I really want to make my 75 gallon tank a planted tank, but with mainly floating plants (frogbits) for extra shade. I would like to get two canister filters because they can have minimal surface agitation, but buying two HOB filters (ac500s or emp400s) would be much cheaper. I am just wondering if anyone has dealt with this, and if it would work having HOB filters with floating plants?
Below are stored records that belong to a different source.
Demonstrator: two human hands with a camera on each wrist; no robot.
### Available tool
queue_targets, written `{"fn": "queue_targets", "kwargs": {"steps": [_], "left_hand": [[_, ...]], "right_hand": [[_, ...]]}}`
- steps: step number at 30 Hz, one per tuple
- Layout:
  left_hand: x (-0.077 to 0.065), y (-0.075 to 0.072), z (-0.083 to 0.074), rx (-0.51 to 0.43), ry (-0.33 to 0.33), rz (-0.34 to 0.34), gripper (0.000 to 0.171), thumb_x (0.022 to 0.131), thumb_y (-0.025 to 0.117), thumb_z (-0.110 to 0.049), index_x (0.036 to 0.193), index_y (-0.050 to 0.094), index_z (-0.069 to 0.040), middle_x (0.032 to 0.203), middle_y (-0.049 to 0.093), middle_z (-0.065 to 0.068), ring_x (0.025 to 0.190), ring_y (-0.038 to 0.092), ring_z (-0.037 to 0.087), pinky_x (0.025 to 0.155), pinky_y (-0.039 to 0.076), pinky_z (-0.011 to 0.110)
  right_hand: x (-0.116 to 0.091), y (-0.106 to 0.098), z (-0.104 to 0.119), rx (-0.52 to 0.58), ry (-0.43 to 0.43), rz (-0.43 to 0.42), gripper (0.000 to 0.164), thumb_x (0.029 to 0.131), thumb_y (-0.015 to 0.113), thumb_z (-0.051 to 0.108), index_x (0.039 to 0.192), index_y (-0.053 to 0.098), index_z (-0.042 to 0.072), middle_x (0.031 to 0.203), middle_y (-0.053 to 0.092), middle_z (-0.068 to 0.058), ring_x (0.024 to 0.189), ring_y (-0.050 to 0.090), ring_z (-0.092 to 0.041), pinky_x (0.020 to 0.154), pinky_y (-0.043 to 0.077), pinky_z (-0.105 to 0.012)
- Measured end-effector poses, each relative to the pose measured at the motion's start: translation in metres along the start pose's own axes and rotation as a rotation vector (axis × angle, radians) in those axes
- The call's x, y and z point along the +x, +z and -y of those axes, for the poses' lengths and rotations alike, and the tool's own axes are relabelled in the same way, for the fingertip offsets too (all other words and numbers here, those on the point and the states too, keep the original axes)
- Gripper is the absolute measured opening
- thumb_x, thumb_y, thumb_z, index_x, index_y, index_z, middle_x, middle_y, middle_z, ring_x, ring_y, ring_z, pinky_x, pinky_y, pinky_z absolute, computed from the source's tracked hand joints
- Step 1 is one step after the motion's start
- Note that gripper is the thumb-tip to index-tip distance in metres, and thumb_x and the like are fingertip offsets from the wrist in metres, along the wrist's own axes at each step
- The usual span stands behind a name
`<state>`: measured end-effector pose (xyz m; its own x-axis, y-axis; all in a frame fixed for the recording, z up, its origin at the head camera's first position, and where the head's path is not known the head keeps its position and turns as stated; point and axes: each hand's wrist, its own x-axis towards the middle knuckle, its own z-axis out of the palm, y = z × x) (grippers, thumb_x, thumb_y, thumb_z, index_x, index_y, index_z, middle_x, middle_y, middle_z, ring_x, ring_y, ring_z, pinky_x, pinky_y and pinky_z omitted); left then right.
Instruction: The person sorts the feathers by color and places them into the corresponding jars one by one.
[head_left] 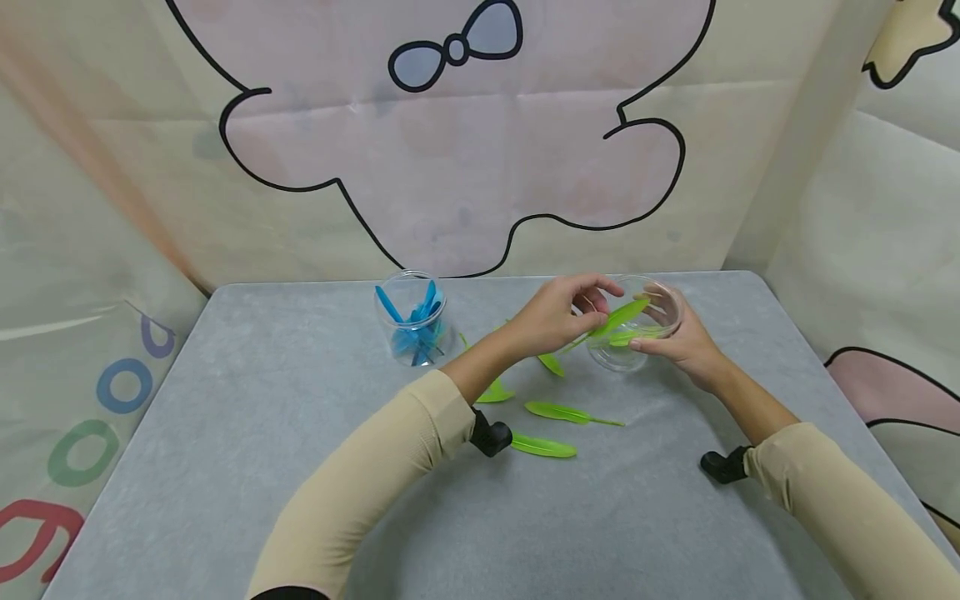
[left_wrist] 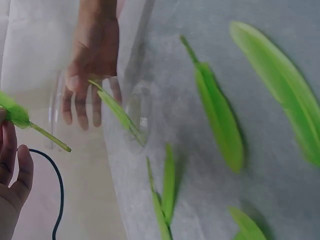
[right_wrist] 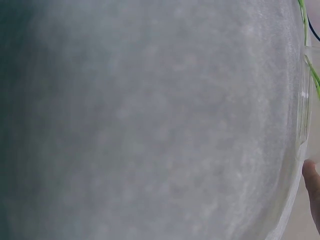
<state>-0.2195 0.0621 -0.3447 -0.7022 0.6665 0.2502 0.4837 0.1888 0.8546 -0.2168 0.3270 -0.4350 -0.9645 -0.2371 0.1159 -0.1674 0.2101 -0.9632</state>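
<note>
My left hand (head_left: 558,315) pinches a lime-green feather (head_left: 624,315) at the mouth of a clear jar (head_left: 617,362). In the left wrist view that feather (left_wrist: 15,115) hangs with its bare quill pointing away from the fingertips. My right hand (head_left: 693,348) grips the jar from the right side, thumb in front and fingers behind, and the jar leans. Inside it lies another green feather (left_wrist: 116,107). Loose green feathers (head_left: 558,412) are spread on the table left of the jar. Only a thumb (right_wrist: 312,182) of the right hand shows in the right wrist view.
A second clear jar (head_left: 400,340) with several blue feathers (head_left: 422,329) stands at the table's back, left of the hands. The grey cloth-covered table (head_left: 300,433) meets a printed fabric backdrop (head_left: 465,158) behind. Green feathers lie beneath the left forearm.
</note>
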Motion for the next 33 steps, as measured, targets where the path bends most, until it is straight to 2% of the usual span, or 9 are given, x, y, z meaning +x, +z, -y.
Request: {"fn": "queue_targets", "kwargs": {"steps": [4,7,10,14,19,22,27,33], "left_hand": [[0.010,0.001,-0.005,-0.012,0.016,-0.028,0.029,0.095,0.064,-0.001,0.123,0.064,-0.006,0.096,0.065,0.005,0.084,0.062,0.012,0.073,0.051,0.021],[0.016,0.002,-0.008,-0.031,0.032,-0.046,0.028,0.095,0.063,0.000,0.123,0.064,-0.005,0.096,0.065,0.006,0.084,0.063,0.013,0.073,0.051,0.022],[0.021,0.000,-0.012,-0.042,0.020,-0.065,0.029,0.096,0.063,-0.001,0.125,0.063,-0.005,0.097,0.065,0.007,0.087,0.063,0.014,0.075,0.051,0.022],[0.027,-0.003,-0.016,-0.060,0.003,-0.117,0.030,0.095,0.063,-0.001,0.125,0.063,-0.006,0.098,0.066,0.006,0.088,0.064,0.014,0.073,0.050,0.020],[0.034,0.000,-0.019,-0.089,0.044,-0.179,0.026,0.094,0.063,0.002,0.120,0.066,-0.003,0.095,0.067,0.008,0.085,0.064,0.013,0.070,0.050,0.021],[0.037,0.004,-0.020,-0.081,0.049,-0.214,0.023,0.095,0.062,0.002,0.117,0.067,-0.002,0.097,0.068,0.008,0.085,0.064,0.012,0.073,0.051,0.019],[0.041,0.010,-0.021,-0.083,0.055,-0.313,0.020,0.096,0.062,0.000,0.116,0.067,-0.002,0.101,0.067,0.008,0.089,0.062,0.012,0.081,0.051,0.019],[0.044,0.016,-0.019,-0.100,0.091,-0.405,0.019,0.096,0.063,0.001,0.114,0.067,0.000,0.101,0.068,0.010,0.090,0.062,0.011,0.082,0.050,0.017]], "right_hand": [[-0.001,0.000,0.000,-0.002,0.003,0.003,0.091,0.083,0.074,-0.010,0.154,0.018,0.007,0.156,0.025,-0.016,0.139,0.034,-0.025,0.094,0.045,-0.013],[-0.001,0.000,0.000,0.016,-0.016,0.010,0.090,0.082,0.074,-0.011,0.152,0.021,0.010,0.153,0.031,-0.013,0.137,0.037,-0.023,0.096,0.045,-0.015],[-0.001,0.000,-0.002,0.031,-0.042,0.020,0.090,0.082,0.073,-0.013,0.152,0.023,0.013,0.149,0.034,-0.010,0.136,0.038,-0.024,0.097,0.045,-0.017],[-0.001,-0.001,-0.002,0.043,-0.051,0.027,0.088,0.083,0.071,-0.014,0.152,0.023,0.013,0.150,0.031,-0.016,0.137,0.037,-0.027,0.096,0.046,-0.016],[-0.001,-0.001,-0.002,0.033,-0.038,0.021,0.085,0.084,0.071,-0.013,0.151,0.023,0.009,0.150,0.030,-0.020,0.137,0.037,-0.027,0.093,0.046,-0.014],[-0.001,-0.001,-0.003,0.049,-0.037,0.018,0.086,0.083,0.071,-0.014,0.150,0.024,0.008,0.149,0.032,-0.019,0.137,0.038,-0.025,0.094,0.046,-0.015],[-0.001,-0.001,-0.003,0.059,-0.034,0.015,0.086,0.082,0.072,-0.014,0.150,0.025,0.010,0.150,0.031,-0.025,0.136,0.039,-0.022,0.095,0.046,-0.015],[0.001,0.000,-0.002,0.063,-0.033,0.013,0.088,0.082,0.072,-0.014,0.152,0.020,0.002,0.150,0.030,-0.025,0.136,0.039,-0.023,0.093,0.046,-0.014]]}}
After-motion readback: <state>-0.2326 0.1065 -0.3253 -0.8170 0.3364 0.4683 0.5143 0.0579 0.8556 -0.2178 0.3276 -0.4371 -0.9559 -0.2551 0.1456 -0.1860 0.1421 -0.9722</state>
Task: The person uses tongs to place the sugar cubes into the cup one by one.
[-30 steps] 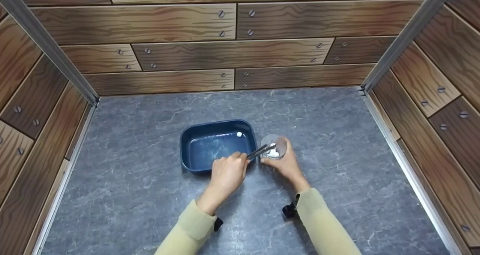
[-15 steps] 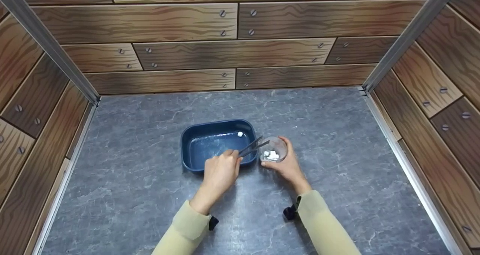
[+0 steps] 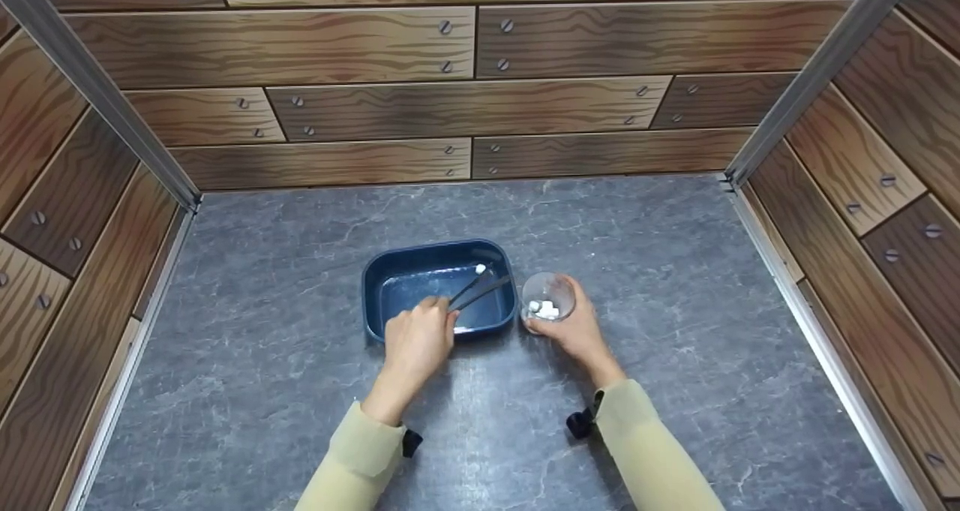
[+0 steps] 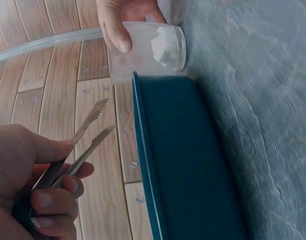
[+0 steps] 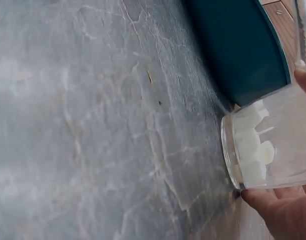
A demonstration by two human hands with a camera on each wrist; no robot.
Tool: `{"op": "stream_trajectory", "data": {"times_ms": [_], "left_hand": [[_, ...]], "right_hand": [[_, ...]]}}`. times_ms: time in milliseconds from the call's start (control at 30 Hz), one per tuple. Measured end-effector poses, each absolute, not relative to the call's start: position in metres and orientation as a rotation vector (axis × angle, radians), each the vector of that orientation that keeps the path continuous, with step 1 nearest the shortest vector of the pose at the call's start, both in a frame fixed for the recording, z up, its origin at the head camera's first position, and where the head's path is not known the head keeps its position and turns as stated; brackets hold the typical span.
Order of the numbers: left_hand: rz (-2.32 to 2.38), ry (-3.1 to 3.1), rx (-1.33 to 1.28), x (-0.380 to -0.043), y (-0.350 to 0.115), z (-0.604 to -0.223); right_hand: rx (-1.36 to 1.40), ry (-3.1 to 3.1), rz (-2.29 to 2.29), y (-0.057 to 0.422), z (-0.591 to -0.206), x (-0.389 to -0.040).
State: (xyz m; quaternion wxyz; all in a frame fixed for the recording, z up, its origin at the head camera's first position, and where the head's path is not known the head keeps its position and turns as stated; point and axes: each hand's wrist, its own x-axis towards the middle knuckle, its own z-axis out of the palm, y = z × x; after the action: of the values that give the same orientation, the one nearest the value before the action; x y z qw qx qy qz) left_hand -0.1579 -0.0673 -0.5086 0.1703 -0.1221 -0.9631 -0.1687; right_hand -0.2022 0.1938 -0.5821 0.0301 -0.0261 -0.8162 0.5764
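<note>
My left hand (image 3: 418, 342) holds metal tongs (image 4: 88, 132) with serrated tips, which stand apart over the blue tub (image 3: 375, 297). One small white cube (image 3: 481, 269) lies in the tub's far right corner; the tips appear close to it, but whether they touch it I cannot tell. My right hand (image 3: 574, 331) grips a clear cup (image 3: 555, 286) standing just right of the tub. Several white cubes (image 5: 252, 145) are piled at the cup's bottom. In the left wrist view nothing shows between the tong tips.
Grey marbled tabletop (image 3: 262, 391) surrounds the tub and cup. Wood-patterned panels (image 3: 375, 46) rise at the back and both sides, with metal rails (image 3: 817, 331) along the edges. A black wrist device (image 3: 580, 424) shows under the right sleeve.
My left hand has moved left with the tongs, from inside the cup's mouth to above the tub. The tong tips have spread apart. My right hand and the cup stay nearly in place.
</note>
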Motion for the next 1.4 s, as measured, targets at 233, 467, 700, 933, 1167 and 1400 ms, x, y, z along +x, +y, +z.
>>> {"op": "stream_trajectory", "data": {"times_ms": [233, 467, 700, 933, 1167, 1400], "left_hand": [[-0.47, -2.778, -0.276, -0.165, -0.076, -0.516], [-0.423, -2.841, -0.244, -0.175, -0.081, -0.526], [-0.386, -2.88, -0.235, -0.184, -0.08, -0.53], [-0.368, -2.917, -0.205, -0.193, -0.075, -0.533], [-0.345, -2.926, -0.214, -0.199, -0.07, -0.533], [-0.341, -2.919, -0.209, -0.202, -0.066, -0.537]], "right_hand": [[-0.091, -2.524, 1.738, 0.193, -0.582, -0.205], [-0.116, -2.562, 1.693, 0.192, -0.582, -0.205], [-0.118, -2.568, 1.67, 0.191, -0.582, -0.204], [-0.094, -2.559, 1.69, 0.191, -0.584, -0.205], [-0.084, -2.565, 1.678, 0.191, -0.583, -0.204], [-0.07, -2.556, 1.695, 0.191, -0.584, -0.204]]}}
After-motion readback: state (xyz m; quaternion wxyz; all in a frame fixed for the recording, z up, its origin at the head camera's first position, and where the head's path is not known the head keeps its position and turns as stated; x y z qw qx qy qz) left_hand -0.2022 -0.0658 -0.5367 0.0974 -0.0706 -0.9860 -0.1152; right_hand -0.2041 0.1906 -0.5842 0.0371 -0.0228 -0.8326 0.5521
Thanks for the help.


----------



## elTwitcho (Jun 22, 2004)

From what I've heard people who've tried frogbit and HOB filters ended up with clogged filters and plants flying all over the tank.


----------



## DiPpY eGgS (Mar 6, 2005)

http://cgi.ebay.com/ws/eBayISAPI.dll?ViewI...ssPageName=WDVW
there are deals like this all over ebay, all the time.. check it out!


----------



## garritto (Feb 3, 2005)

I actually bought a JEBO canister filter (317gph) on ebay today for $40







. I've read some decent reviews on the thing, i'll probably write my own little review on p fury once I get it. But now I can have floating plants!


----------



## DiPpY eGgS (Mar 6, 2005)

yep...I go to ebay first before buying... nice pickup


----------



## Mr Sparkles (Jun 14, 2005)

I have one floating plant and i *had* a top filter, it ended in a big mess! Dont mix the two together.

Good luck


----------



## Winkyee (Feb 17, 2003)

DiPpY eGgS said:


> http://cgi.ebay.com/ws/eBayISAPI.dll?ViewI...ssPageName=WDVW
> there are deals like this all over ebay, all the time.. check it out!
> [snapback]1054187[/snapback]​


Floating plants don't do well with HOB filters.
re:Fluval 404
I just got one last week from Petsmart here in Windsor. I did screen cap of the Big Als Canada webpage,printed it out and saved myself $30 Canadian.
Seems like a great filter. I'm switching to canisters on all tanks...


----------